Let $S$ be the unit circle in the complex plane, $$ S = \{z \in \mathbb{C} : |z| = 1\}. $$
For values $z_1^{(1)},z_1^{(2)},z_2^{(1)},z_2^{(2)},\ldots,z_k^{(1)},z_k^{(2)} \in S$, letting \begin{align*} A &:= \left|\sum_{j=1}^k z_j^{(1)}z_j^{(2)}\right| \\ B_1 &:= \left|\sum_{j=1}^k z_j^{(1)}\right| \\ B_2 &:= \left|\sum_{j=1}^k z_j^{(2)}\right|, \end{align*} do we necessarily have that \begin{equation} \hspace{30mm} A \geq B_1 + B_2 - k \, ? \hspace{30mm} (1) \end{equation} If not, do we necessarily at least have that \begin{equation} \hspace{30mm} A^2 \geq B_1^2 + B_2^2 - k^2 \, ? \hspace{26mm} (2) \end{equation}
Note that (1) does indeed imply (2): the triangle inequality gives that $B_1$ and $B_2$ are each at most $k$, and hence $$ [\text{RHS of (1)}]^2 - \text{RHS of (2)} \ = \ 2(k-B_1)(k-B_2) \ \geq \ 0. $$
Context: For multivariate data where each coordinate is an angle, it is common to measure the coherence (resp. squared coherence) between two of the coordinates across the data set, by taking the magnitude (resp. squared magnitude) of the mean of the complex exponential of the difference between the two coordinates. The question is then essentially whether one minus this value defines a metric on the set of coordinates (with Eq. (1) being for coherence and Eq. (2) being for squared coherence). This is a highly relevant question both for phase-coherence of stationary stochastic processes as defined in https://en.wikipedia.org/wiki/Coherence_(signal_processing), and for various notions of time-localised phase-coherence such as in Appendix B.1 of https://www.sciencedirect.com/science/article/pii/S1063520320300750.

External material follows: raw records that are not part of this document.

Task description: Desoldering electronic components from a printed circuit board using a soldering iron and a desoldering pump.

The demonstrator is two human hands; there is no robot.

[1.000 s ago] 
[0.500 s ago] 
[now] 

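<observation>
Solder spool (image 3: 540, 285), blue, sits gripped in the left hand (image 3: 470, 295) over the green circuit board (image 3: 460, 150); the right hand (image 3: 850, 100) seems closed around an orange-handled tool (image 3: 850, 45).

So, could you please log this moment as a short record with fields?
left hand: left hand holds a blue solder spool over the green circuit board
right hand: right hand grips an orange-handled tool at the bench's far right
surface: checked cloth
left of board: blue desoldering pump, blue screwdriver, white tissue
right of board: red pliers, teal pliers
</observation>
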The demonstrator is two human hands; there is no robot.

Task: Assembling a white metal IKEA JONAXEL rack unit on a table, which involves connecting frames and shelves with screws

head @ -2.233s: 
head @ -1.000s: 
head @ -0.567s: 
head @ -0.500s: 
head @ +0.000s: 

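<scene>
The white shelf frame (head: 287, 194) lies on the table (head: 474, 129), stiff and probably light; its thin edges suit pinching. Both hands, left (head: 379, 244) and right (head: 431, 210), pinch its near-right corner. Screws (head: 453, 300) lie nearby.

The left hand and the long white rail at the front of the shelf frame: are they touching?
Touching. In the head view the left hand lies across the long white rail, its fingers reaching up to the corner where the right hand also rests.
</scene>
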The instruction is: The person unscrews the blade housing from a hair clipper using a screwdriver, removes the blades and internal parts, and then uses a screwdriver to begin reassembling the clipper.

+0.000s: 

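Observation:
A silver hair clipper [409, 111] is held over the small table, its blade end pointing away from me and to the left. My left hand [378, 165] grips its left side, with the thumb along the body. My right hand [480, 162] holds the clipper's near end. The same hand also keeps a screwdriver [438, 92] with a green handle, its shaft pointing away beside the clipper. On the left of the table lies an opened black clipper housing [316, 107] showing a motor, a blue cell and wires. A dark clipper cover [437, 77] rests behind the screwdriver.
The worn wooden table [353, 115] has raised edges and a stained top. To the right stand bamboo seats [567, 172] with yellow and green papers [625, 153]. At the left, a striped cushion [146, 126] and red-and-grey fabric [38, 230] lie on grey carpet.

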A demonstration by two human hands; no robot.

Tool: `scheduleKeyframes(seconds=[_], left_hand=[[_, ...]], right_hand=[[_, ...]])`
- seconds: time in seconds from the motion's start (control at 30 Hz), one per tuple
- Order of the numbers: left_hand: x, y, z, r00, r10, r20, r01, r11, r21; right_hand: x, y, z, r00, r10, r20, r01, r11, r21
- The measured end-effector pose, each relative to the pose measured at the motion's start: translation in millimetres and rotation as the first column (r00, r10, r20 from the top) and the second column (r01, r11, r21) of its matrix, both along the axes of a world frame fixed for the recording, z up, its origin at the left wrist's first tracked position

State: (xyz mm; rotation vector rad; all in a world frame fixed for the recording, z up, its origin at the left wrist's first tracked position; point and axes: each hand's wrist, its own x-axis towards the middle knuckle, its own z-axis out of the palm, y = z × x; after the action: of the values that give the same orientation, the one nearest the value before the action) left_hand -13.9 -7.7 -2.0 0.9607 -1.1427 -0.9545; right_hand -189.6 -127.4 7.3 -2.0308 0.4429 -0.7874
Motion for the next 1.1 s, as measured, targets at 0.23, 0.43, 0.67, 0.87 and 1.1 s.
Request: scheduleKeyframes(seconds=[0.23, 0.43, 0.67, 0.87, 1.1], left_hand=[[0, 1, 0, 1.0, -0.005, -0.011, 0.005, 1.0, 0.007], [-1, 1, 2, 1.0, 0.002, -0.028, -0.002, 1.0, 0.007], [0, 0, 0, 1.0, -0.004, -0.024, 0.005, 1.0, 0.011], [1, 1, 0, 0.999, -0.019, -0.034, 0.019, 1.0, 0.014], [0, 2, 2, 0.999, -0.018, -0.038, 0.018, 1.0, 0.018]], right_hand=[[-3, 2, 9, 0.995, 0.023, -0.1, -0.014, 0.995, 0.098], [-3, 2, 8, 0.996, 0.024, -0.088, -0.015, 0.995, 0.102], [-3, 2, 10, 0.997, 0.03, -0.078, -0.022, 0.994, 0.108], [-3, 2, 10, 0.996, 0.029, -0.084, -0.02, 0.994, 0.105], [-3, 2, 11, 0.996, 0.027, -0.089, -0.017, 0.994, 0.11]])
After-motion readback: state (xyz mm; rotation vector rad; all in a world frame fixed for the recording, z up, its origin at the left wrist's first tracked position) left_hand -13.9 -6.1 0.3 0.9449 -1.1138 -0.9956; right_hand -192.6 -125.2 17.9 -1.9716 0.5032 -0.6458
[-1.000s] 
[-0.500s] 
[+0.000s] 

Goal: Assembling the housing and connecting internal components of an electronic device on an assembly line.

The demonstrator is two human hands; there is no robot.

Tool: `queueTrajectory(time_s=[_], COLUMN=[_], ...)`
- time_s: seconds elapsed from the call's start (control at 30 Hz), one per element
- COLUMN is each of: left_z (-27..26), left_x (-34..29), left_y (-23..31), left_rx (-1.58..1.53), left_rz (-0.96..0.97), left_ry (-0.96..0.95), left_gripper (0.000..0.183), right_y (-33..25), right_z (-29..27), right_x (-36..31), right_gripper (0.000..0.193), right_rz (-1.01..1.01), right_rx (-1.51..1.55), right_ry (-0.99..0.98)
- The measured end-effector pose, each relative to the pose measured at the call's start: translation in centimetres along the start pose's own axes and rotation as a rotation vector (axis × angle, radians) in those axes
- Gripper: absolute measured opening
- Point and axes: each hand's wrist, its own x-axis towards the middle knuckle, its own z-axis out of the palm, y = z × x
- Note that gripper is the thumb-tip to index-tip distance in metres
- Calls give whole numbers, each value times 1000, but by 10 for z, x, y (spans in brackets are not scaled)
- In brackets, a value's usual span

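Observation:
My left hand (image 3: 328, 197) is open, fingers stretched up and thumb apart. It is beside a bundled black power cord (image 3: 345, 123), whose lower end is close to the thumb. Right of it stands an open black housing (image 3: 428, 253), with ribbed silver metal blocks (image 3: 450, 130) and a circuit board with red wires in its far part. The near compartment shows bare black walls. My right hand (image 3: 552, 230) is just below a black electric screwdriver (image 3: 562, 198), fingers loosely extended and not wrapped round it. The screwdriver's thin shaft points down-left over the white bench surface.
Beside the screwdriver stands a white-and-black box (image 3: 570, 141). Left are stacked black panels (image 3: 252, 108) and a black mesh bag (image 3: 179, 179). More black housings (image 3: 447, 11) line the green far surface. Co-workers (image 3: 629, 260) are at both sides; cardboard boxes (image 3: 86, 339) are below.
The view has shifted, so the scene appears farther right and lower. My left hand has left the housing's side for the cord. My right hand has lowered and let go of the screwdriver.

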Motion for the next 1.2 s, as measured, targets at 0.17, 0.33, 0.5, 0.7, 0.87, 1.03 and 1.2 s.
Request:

There are counterexamples for $k=2$: let $$z_1^{(1)}=z_1^{(2)}=(1+i)/\sqrt2\ \ \text{and}\ \ z_2^{(1)}=z_2^{(2)}=1,$$ $$\Rightarrow\ \ A=\left|\frac{(1+i)^2}2+1\right|=\sqrt2\ \ \text{and}\ \ B_1=B_2=\left|\left(1+\frac1{\sqrt2}\right)+\frac i{\sqrt2}\right|=\sqrt{2+\sqrt2}.$$ Then $A^2=2<2\sqrt2=B_1^2+B_2^2-k^2$, which means $(2)$ is false and thus $(1)$ is false.